The Fallout 4 Nuke Pack contains:

  • a Fallout 4 lunch box
  • a 37x10 "Fallout 4 print
  • a Vaultboy Mini Bobblehead
  • the game in a steelbook

The Nuke Pack is sold exclusively in Australia and New Zealand and is distributed by EB Games.[11]

Fallout 4 Mighty Bundle

The Fallout 4 Mighty Bundle contains:[12]

  • a 100-page Fallout 4-Franchise Hardcover Book "... which tells the story of Fallout through the years in words and high-resolution images"
  • a Fallout Vault Boy Pop! Vinyl figure
  • a copy of the game

Mod support

Fallout 4 is the first game in the series that supports console mods in addition to the PC version.

In May 2016, an update enabled support for mods on the Xbox One.[13]
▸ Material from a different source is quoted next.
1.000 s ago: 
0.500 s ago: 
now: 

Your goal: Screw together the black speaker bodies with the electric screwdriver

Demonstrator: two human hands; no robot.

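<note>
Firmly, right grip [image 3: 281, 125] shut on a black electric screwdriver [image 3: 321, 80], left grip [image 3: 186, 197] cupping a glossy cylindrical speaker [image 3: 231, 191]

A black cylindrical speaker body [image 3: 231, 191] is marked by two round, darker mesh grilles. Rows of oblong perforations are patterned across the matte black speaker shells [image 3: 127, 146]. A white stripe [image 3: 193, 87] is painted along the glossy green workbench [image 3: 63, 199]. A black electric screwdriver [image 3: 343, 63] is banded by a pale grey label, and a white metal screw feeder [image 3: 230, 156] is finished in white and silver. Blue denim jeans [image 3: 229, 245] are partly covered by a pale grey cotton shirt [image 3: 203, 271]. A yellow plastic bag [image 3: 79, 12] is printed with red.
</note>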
Modifications for the Playstation 4 were also activated on November 18, 2016.[14] However, there are some restrictions that Sony has imposed. On the one hand, the installed mods must not exceed a total size of 900 megabytes and, on the other hand, no external content, such as. B. self-made textures can be used. The data for mods must therefore already be available in the game.

Downloadable content

Bethesda had confirmed on September 8th, 2015 that add-ons and smaller updates will be available from the beginning of 2016, analogous to the releases of Skyrim.[15] A Season Pass for all add-ons could be purchased before March 2016 at a price of € 29.99. After this point, Bethesda raised the price for the Season Pass to € 49.99.